Treasury chiefs defend Brexit bill estimate following NAO warning

Permanent secretary Tom Scholar outlines tests done by department to ensure financial settlement figure is robust


Sir Tom Scholar speaking to MPs on the Public Accounts Committee. Credit: Parliament TV

By Tamsin.Rutter

24 Apr 2018

Top officials have defended the Treasury’s estimate of the UK’s Brexit bill following a warning from the National Audit Office that the true figure could breach the £35-39bn range.

The NAO said in a report last week that the Treasury’s figure was based on several assumptions, including on the UK’s economic performance relative to EU member states, the amount of EU funding that British businesses will receive and the exchange rate.

The report said: “Relatively small changes to some of these assumptions would cause HM Treasury’s central estimate to be outside its £35bn to £39bn range.”

But Sir Tom Scholar, Treasury permanent secretary, told MPs yesterday that the Treasury stood by its central estimate of the financial settlement to be paid by the UK to the EU following Brexit.


RELATED CONTENT


Prime minister Theresa May said in September last year that the UK would honour commitments it made while it was a member of the EU, and an agreement on the financial settlement was reached in December.

The Treasury calculated its £35-39bn estimate to illustrate the fiscal impact of December’s first-phase Brexit agreement – the so-called Joint Report – between the UK and the European Commission, which itself did not contain specific figures. The estimate includes the UK’s contributions to the EU budget in 2019 and 2020, the UK’s share of the EU’s outstanding budgetary commitments at the end of 2020, and its share of assets and liabilities incurred before the end of 2020.

Speaking at a Public Accounts Committee hearing on 23 April, Scholar told MPs that the main uncertainty that could impact the Treasury’s estimate was the “financing share” – the UK’s contribution to the annual EU budget, which is based on comparative economic output and growth rates across the bloc. Using European Commission figures, it is currently estimated that the UK's contribution will be 12.7%.

The NAO’s report indicated that if the actual figure is less than 11.9% or more than 13.7%, the Brexit bill would fall outside the Treasury’s range.

But Scholar said the Treasury had done a sensitivity analysis and assessed that “it’s really quite unlikely that the financing share would go above that level”. Only once in the past 10 years – in 2015 – has the figure been above 13.7%, and the Treasury perm sec said that had happened under “unprecedented” circumstances and was very unlikely to reoccur.

He also said the Treasury had done sensitivity analyses of other factors that could push the Brexit bill outside the Treasury’s range. “We stand by the comment that this is a reasonable sensible estimate,” he added.

The MPs quizzed the Treasury officials on other costs associated with leaving the EU, such as membership of certain EU agencies, which the officials said were separate from the financial settlement and depended on ongoing negotiations.

Conservative MP Sir Geoffrey Clifton-Brown asked whether the public had been given a “misleading impression of what the costs of leaving the EU are going to be”. Mark Bowman, the Treasury’s director general of international finance, replied: “I don’t think I accept that description. We agreed very clearly the components of the settlement.

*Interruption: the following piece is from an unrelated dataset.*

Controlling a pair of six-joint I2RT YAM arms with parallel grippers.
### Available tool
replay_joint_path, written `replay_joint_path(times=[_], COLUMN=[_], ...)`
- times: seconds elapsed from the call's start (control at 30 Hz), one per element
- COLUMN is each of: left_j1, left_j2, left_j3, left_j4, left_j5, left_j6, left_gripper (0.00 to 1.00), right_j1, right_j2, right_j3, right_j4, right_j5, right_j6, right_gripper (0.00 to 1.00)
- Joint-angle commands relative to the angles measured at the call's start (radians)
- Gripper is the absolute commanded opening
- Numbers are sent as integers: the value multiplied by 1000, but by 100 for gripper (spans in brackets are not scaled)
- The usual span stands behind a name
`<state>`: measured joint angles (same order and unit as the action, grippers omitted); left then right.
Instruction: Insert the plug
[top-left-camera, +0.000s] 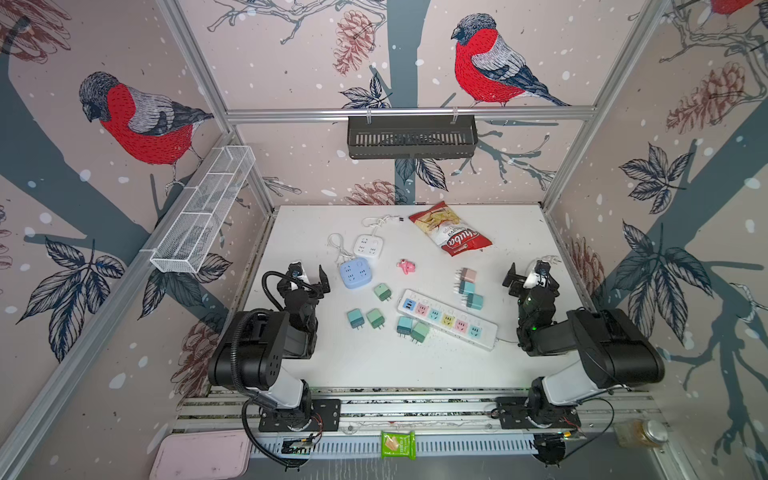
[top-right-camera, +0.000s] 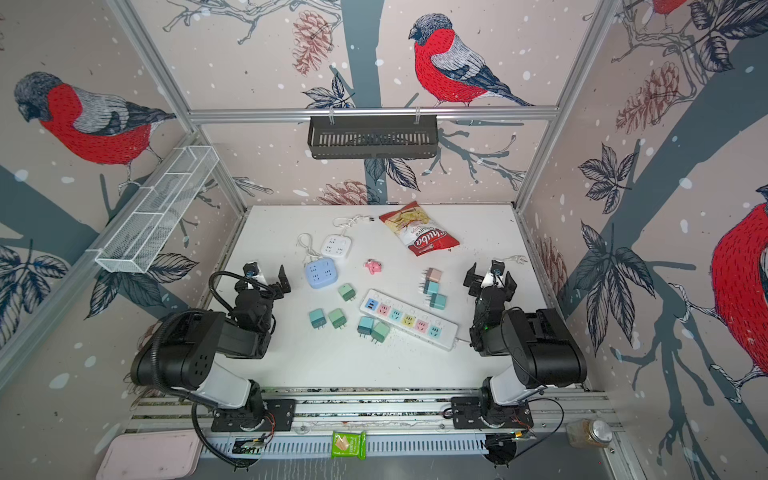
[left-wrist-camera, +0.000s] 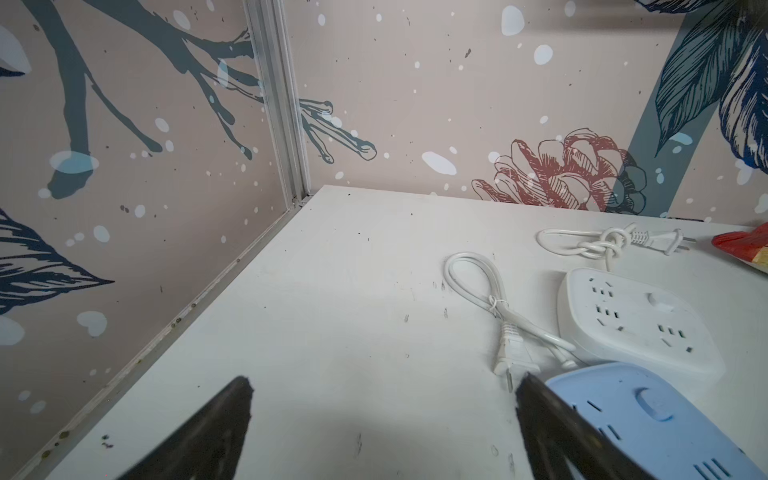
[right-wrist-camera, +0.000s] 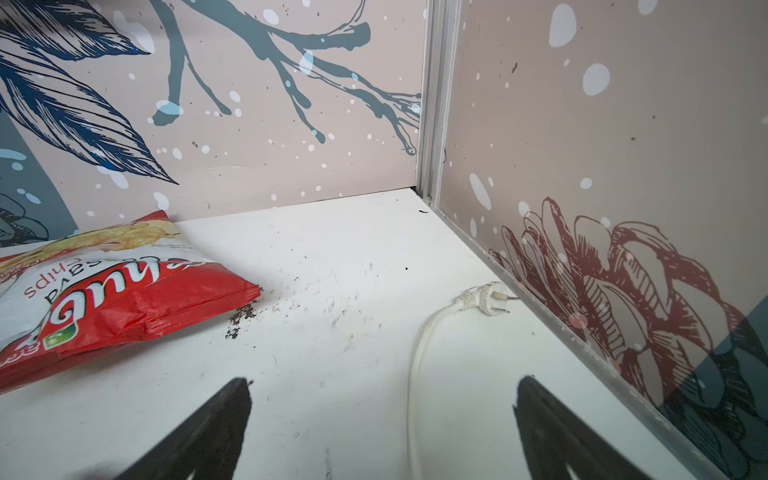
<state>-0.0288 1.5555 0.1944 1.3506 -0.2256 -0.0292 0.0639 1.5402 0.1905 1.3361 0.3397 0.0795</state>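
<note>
A long white power strip with coloured sockets lies right of the table's middle. Several small cube plugs lie loose around it: green, teal and pink. The strip's white corded plug rests by the right wall. My left gripper is open beside the blue square socket block, and nothing is between its fingers. My right gripper is open over bare table, and the white cord runs below its jaws.
A white square socket block and knotted cords sit behind the blue one. A red chips bag lies at the back, with a pink toy mid-table. A black basket and a white wire basket hang on the walls.
</note>
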Motion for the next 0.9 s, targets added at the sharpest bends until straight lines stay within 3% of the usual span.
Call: replay_joint_path(times=[0.0, 0.87], left_j1=[1, -20], left_j2=[2, 3], left_j3=[5, 20], left_j4=[19, -2], left_j5=[-16, -37], left_j6=[-12, 11], left_gripper=[99, 98], right_j1=[1, 2], right_j2=[1, -1], right_j3=[1, -3], right_j4=[15, 24], right_j5=[-4, -1], right_j6=[6, 6], right_gripper=[100, 100])
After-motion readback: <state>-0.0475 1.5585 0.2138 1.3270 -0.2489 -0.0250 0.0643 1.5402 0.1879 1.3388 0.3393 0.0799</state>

“Now it’s true that it’s not possible at this stage to put a specific figure on all of those components because this depends on future events.”

Bowman added that the Treasury had in fact made “conservative estimates” in places, such as using the European Commission estimate for UK contributions to the EU budget for 2019 and 2020 when an OBR estimate would have “reduced the figure”.

He added that the Treasury knew from experience that “a significant proportion of EU commitments never materialise” and that the joint report makes it clear the UK will be refunded in those cases. The Treasury had calculated this “decommitment ratio” at 7-8% but the figure over the period of the EU’s last multi-annual financial framework was 9%, he said.

Asked by Labour MP Caroline Flint why the Treasury had not been clearer about the limitations of its estimate, Scholar said: “I think we have been clear and in particular the chancellor in his letter of 24 January [sent to various select committees] … set out in full not just the reasonable central estimate but also some of the other issues that need to be considered too.

“So, for example, it does cover the European Investment Bank, it covers contingent liabilities, it covers the European Central Bank, it covers the European Development Fund. I think that’s a reasonable and full characterisation of the totality of settlement and all of the issues around it.”

Elsewhere in the hearing he pointed out that the costs associated with the European Development Fund were “not a cost of exit, that’s money we were going to allocate anyway”.

The officials stressed that the ongoing negotiations would not have an impact on the Brexit bill, unless no agreement was reached at all – in which case the financial settlement is not legally binding. Most of the factors still to be agreed between the UK and the EU have no or very little cost attached to them, Scholar said.